Memo to Calbuzz: Hey, right back atcha!

To: (insert fun and in no way dated Communist Party reference here) Comrades Phil Trounstine and Jerry Roberts

From: Dave

I read with interest your dripping-with-contempt response to my criticism of your reports on the Parsky Commission.  Actually, 4/5 of the article concerned the Commission itself and not you, but I am reminded of the words of Carly Simon:

You’re so vain

You probably think this song is about you

As a regular reader of Calbuzz, I admire your sources, if not your willingness to string an entire article together based on two politicians standing next to one another smiling, as well as an over-emphasis on horse-race politics and narratives.  But clearly, you have a bit of an inflated view of your clear-eyed mission of “journalism,” and the assumed objectivity that goes with it.

Allow me to be blunt: Calitics has been writing about the Parsky Commission since December of 2008, before there was such a thing as Calbuzz.  We have followed up time and again, in particular when two weeks ago, Susan Kennedy tipped the hand of how this commission would go by stating that “Our revenue stream is way too progressive.”  So it was not exactly some kind of amazing scoop to report on a commission that has open meetings and presents all their material in public, which is why plenty of contemporaneous reports were written, based on the documents posted on the Internet that the Parsky Commission presented in anticipation of their open meeting.

Unlike you, I don’t pretend to hide my opinions on the very clear economic and tax policy implications of the Commission’s report behind some false veil of objectivity.  Most of my comments were directed at the report itself, and the way in which a flat tax would quite obviously shift the burden of taxation to the middle class and the poor; but I couldn’t help but notice clear language like…

the impending bankruptcy of state government should be sufficient to show players at every point of the political spectrum not only that sweeping change is needed, but also that everyone will have to compromise to keep California from sinking into the 9th Circle of Hell

…which certainly allows people, in my view, a window into how you determine the best policy, defined as the midpoint between whatever pleases those hateful hippies and the ranters on the right.  That may be a nice and quick methodology, but it’s anything but rigorous, and I’m pretty sure it’s an apt description.  After all, wasn’t one of you the communications director for Gray Davis, who was not above bold expressions of centrism and a fear of the spectre of “The Left”?  

(How did pumping out that daily message for ol’ Gray turn out, by the way?  What did that guy do after his two successful terms were up?  Just curious.)

I mean, I’m very sorry for bringing up the inconvenient fact that so-called “objective” journalists can frame a story in such a way that they put their own thumbs on the ideological scale.  You claim that your job is to “ferret out the facts” of the policymakers, you know, like hard-hitting reporting on an email to supporters and what one Republican said about another Republican in a press release, but it’s fairly clear from the above-mentioned article that you view flat taxes and eliminating corporate taxes as pretty sensible and down the middle, and it colored your coverage.  I should probably just have shut up about it and gone back to my Communist Party self-criticism sessions, which by the way is a hilarious and timely joke.  Here’s another one: In Soviet Russia, television watches you!

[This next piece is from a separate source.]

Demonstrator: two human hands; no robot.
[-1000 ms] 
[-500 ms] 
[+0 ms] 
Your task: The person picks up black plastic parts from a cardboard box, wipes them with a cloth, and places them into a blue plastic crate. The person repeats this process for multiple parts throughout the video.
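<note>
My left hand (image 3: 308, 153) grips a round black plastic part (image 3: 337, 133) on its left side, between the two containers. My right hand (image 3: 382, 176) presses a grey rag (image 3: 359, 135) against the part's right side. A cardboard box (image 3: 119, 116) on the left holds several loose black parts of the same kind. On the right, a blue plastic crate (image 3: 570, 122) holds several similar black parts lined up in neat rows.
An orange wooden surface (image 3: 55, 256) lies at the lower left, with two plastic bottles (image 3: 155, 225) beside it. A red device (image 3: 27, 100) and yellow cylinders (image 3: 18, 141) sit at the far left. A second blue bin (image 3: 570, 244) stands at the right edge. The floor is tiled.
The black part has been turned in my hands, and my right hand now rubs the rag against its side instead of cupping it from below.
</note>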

You can use that!)

So this notion that I should just say thank you for illuminating a public document seems to me to be a bit too self-regarding, and your lashing out at me for pointing out the not-so-hidden biases in that particular article a bit too “the lady doth protest too much.”  But of course, I have an infantile disorder.

Which brings us to this criticism about the Barbara Boxer press conference and certain bloggers clapping at the end of it, something of a hobby horse for you folks.  I am not going to speak for anyone in the room but myself, but I know quite for certain that I didn’t clap, and I know what I asked.  See, based on my notes (yes, I took them, just like a real live reporter) I know that I followed up a series of queries about torture (yours was some process question about how the Obama Administration “rolled out” the torture memos released a week before) with a specific question about a resolution before the state party seeking the impeachment of Jay Bybee for his role in authorizing torture, to which she answered “I’m very open to that,” reminding those assembled that she voted against Bybee’s confirmation as a federal judge.  Now, at the time, I was involved in securing thousands of signatures from across the state endorsing this resolution, and when it came before the resolutions committee, I would argue that having Sen. Boxer’s agreement that calling for the impeachment of someone who helped authorize torture was a reasonable request actually helped get that resolution passed.  In other words, it was a combination of what the netroots community does best – using citizen journalism and activism in tandem to effect progress on progressive issues.

Which I personally think is more of a relevant bit of work than asking a federal legislator about a state issue.

I’m just sayin’.

p.s. In the cited post, I used variations on the word “fetish” once, in a 1,400-word article.  But it made for a smashing joke about therapists, so points for you!

16 thoughts on “Memo to Calbuzz: Hey, right back atcha!”

  1. thank you, david. right on and all that.

    and without too much shielded anger and a look over your bank book to make sure that they people who hire you as a consultant arent going to be upset.

    by the way, readers should go over to calbuzz and read the first comment. If young moderate democrat isn’t a sock puppet, I will eat my marionette, strings and all.

    best.

  2. I would have thought such Lions of “Journalism” (even if one was a flack for a governor) would be above this kind of petty silly lashing out, one reserved for a community college newspaper making fun of the townies or some such nonsense.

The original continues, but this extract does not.